Plasterki bekonu podsmaż z obu stron, aż zrobią się rumiane i chrupiące.
Na czystej patelni rozpuść łyżkę masła. Wrzuć do niego szczypiorek, przesmaż krótko, przez 5 sekund, po czym zalej rozkłóconymi jajkami. Dodaj sól i pieprz do smaku i smaż, na niedużym ogniu, mieszając, aż do pożądanego stopnia wysmażenia. Pod koniec smażenia możesz wmieszać drugą łyżkę masła.
Usmażony bekon połóż na zrumienionej stronie bułki, przykryj jajecznicą i posyp odrobiną szczypiorku.
Co prawda, spotkałam kiedyś osobnika, który zażyczył sobie na śniadanie ośmiu jajek, ale przyjmuję, że dwie sztuki na osobę to wystarczająca ilość.
Bekon, wędzony boczek, bekon kanadyjski – to wszystko będzie pasować do tej kanapki. Także szynka, albo inna dobra wędlina – tej nie trzeba podsmażać i mamy szybszą wersję kanapki. W wersji luksusowej – łosoś wędzony lub węgorz (wtedy bez szczypiorku, za to posypane koperkiem)… teraz to się rozmarzyłam…
u mnie też były dzisiaj jajka na śniadanie, tyle że na miękko… Twoja jajecznica wygląda niezwykle apetycznie 🙂
Jajecznica na okrągło wygląda pięknie! Pozdrawiam Cię:)
Już wiem czym zaskoczę mojego mężczyznę 🙂 Świetne!
Wspaniale wygląda, bardzo romantycznie 😉 Pozdrawiam!
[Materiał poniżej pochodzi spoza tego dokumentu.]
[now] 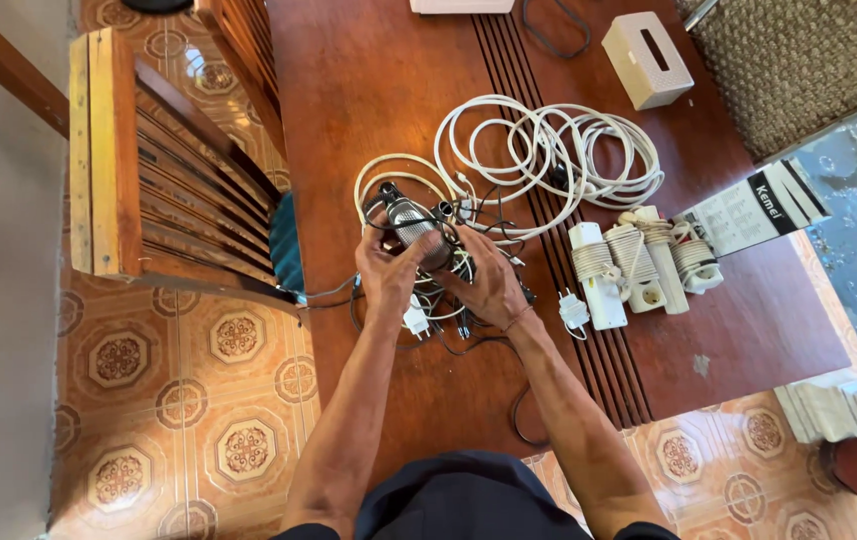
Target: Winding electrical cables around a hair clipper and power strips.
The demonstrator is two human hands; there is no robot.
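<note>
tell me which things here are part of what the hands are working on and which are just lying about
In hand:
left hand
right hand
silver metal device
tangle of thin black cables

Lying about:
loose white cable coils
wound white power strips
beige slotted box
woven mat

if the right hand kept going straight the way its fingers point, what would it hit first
Most likely the silver, rounded metal device that the right hand already touches together with the left hand. Beyond that lies the coiled white cable, though depth is unclear.
</note>
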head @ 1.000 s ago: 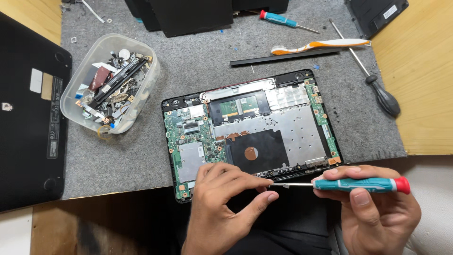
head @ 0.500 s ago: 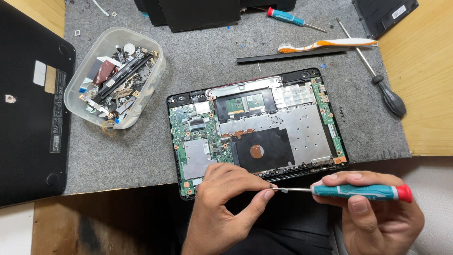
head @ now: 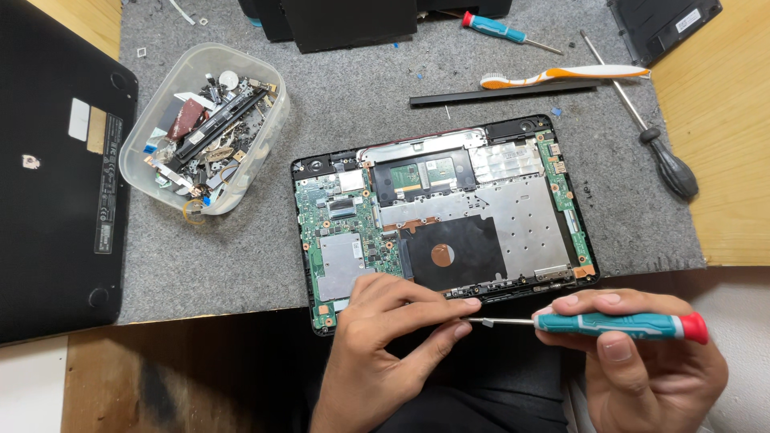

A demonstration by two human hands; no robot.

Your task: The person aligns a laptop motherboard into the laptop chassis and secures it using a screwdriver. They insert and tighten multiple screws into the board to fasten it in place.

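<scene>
An opened laptop base [head: 481,208] with green circuit boards and a silver shield lies on the grey felt mat [head: 353,104]. My right hand [head: 642,369] grips a teal screwdriver with a red cap [head: 618,325], held level, its tip pointing left near the laptop's front edge. My left hand [head: 393,345] rests at that front edge, thumb and forefinger pinched around the screwdriver's tip, where something small may be held; I cannot make it out.
A clear plastic tub [head: 204,128] of screws and small parts stands at the mat's left. A black laptop cover [head: 56,168] lies far left. A toothbrush [head: 561,76], a black strip [head: 501,94], a second teal screwdriver [head: 501,30] and a long black-handled screwdriver [head: 650,136] lie behind.
The view has shifted slightly. My hands stay at the laptop's front edge, with the left fingers still pinched at the screwdriver tip.
</scene>
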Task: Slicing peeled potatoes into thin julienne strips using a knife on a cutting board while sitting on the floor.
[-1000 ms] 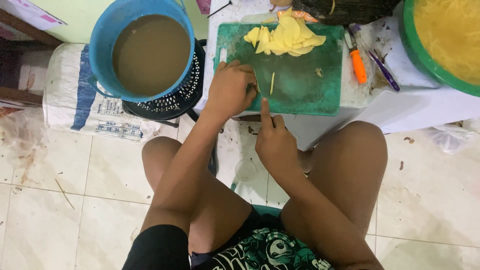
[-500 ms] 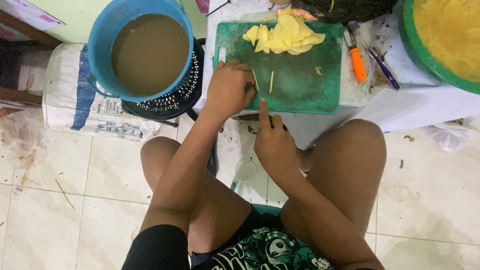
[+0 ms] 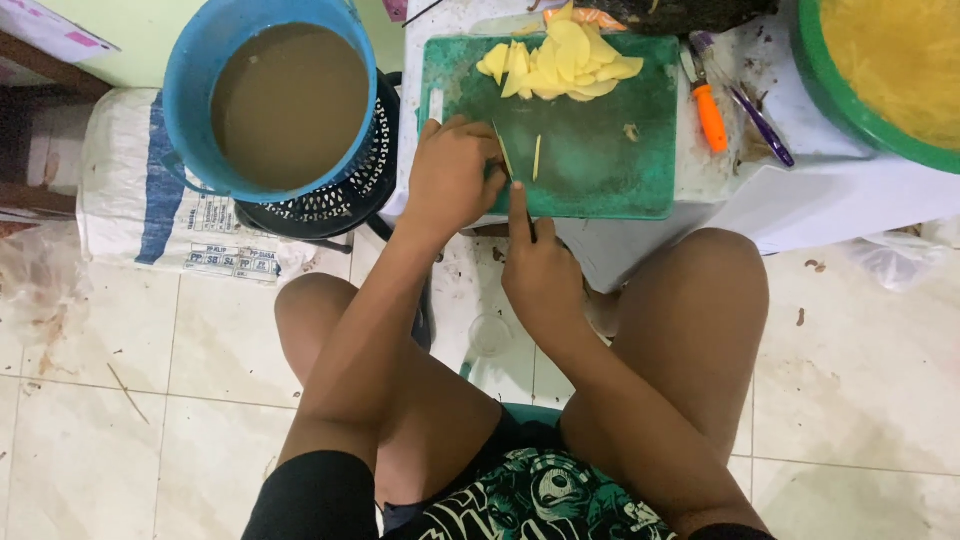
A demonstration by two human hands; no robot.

Pycha. Lubie jajecznice. Najlepsza robi moj mezczyzna. I taka wlasnie w jego wydaniu moglabym jesc na okraglo :))
P.S. My jestesmy obzartuchy i dwa jajka na osobe to stanowczo zbyt malo. Robimy jajecznice z 8 :))
Pozdrawiam.
Fajny sposób na podanie jajecznicy. W takiej wersji jeszcze nie jadłam – koniecznie do wypróbowania.
bardzo ciekawy i efektowny sposób podania ;]
dodatkowo dodaje smaku!
Majka – tak myślałam, że gdzieś jeszcze musi istnieć bratnia dusza mojego znajomego od ośmiu jajek 🙂 Jak bym was tak wszystkich na raz gościła, to jajka na śniadanie musiałabym paletami kupować 😉
A w ogóle to bardzo mi miło, że jajecznica się podoba, dziękuję!